Trade unions are desperately fighting for members who will soon no longer exist. More and more people are working freelance or in small start-ups – they are by no means alienated from the end product of their work, but have a say in it. The meaning of life and the task of work are more and more often connected in a way that creates identity.

Those who can rethink will be the winners in Industry 4.0 because they know how to seize their opportunities. Certainly, old doors are closing – but new ones are opening everywhere: Inventions are developed together with customers, open innovation is very much in vogue, tomorrow’s corporate communication is dialogue instead of monologue, anyone who has a good idea can find a market for it worldwide, and the bosses of the future will be more consultants than clients. Human qualities such as creativity and compassion are becoming a much sought-after commodity.

Processes and developments that used to take place in secret, backroom discussions, political agreements in camera – all this will soon no longer exist. The world has become transparent, like the primordial ocean of our earth, which was suddenly flooded by sunlight.

“Great again” is merely the nostalgic transfiguration of a non-glorious past.

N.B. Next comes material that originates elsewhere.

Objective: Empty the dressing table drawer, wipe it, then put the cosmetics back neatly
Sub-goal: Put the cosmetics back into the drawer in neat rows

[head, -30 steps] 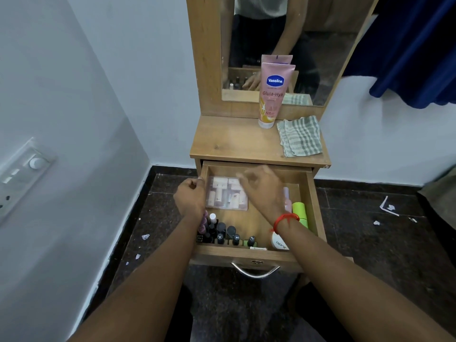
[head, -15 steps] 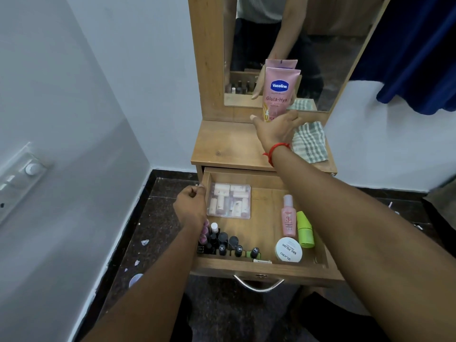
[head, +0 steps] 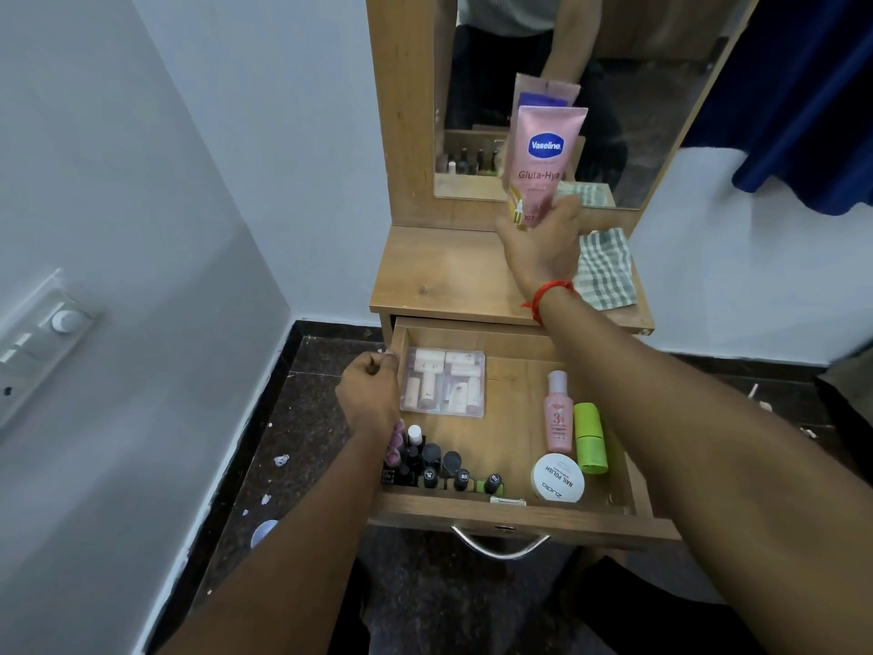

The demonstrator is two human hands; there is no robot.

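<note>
Since the earlier frame the right hand point(head: 538, 250), a red thread point(head: 550, 295) at its wrist, had closed round the lower end of the pink tube point(head: 543, 158) and tipped it a little before the mirror point(head: 637, 87); the hand hid the cap, so whether it had cleared the tabletop point(head: 439, 276) could not be told. The tube read "Vaseline" on a blue badge and "Gluta-Hya" beneath. The left hand point(head: 371, 390) stayed curled over the left wall of the open drawer point(head: 472, 510), gripping it. Inside the drawer, a clear plastic case point(head: 444, 382) of small pale tubes lay at the back left, just beside that hand. A cluster of dark-capped nail polish bottles point(head: 439, 465) stood along the front left. At the right lay a pink bottle point(head: 558, 413) marked "3", touching a green container point(head: 590, 439), and in front of them sat a white round tub point(head: 557, 477) printed "ZUDIO NAIL POLISH". A green checked cloth point(head: 607, 269) lay on the tabletop's right side, near the right wrist. The wooden dressing table stood in a corner of pale walls, with a switch panel point(head: 33, 342) on the left one, a blue curtain point(head: 812, 87) at the upper right, and a dark speckled floor point(head: 302, 418) strewn with paper scraps.
</note>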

Social change is both a threat and an opportunity. The reaction is uncertainty and longing for old times. But let us not linger too long in Retrotopia. “Great again” is not an appropriate goal in a world where we can be “great like never before”.

How do we begin the journey to a better future?

Our journey begins with the individual striving for happiness and the associated sense of entitlement. The demand for unconditional existential security is part of it! All potential for our future lies in the present: whether political, social, economic or personal. There has never been a better time in the history of mankind than today. We just need to quickly understand what opportunities we have today. Now is our time! We may take the liberty of being uncomfortable, unadapted and demanding.

Our tools of the trade for this? The journey to ourselves!

Our better future begins with the honest question of each individual: How will I live tomorrow, what will I do? Only those who know what work fills them with meaning can set out on their journey and find the comrades-in-arms who share their definition of success.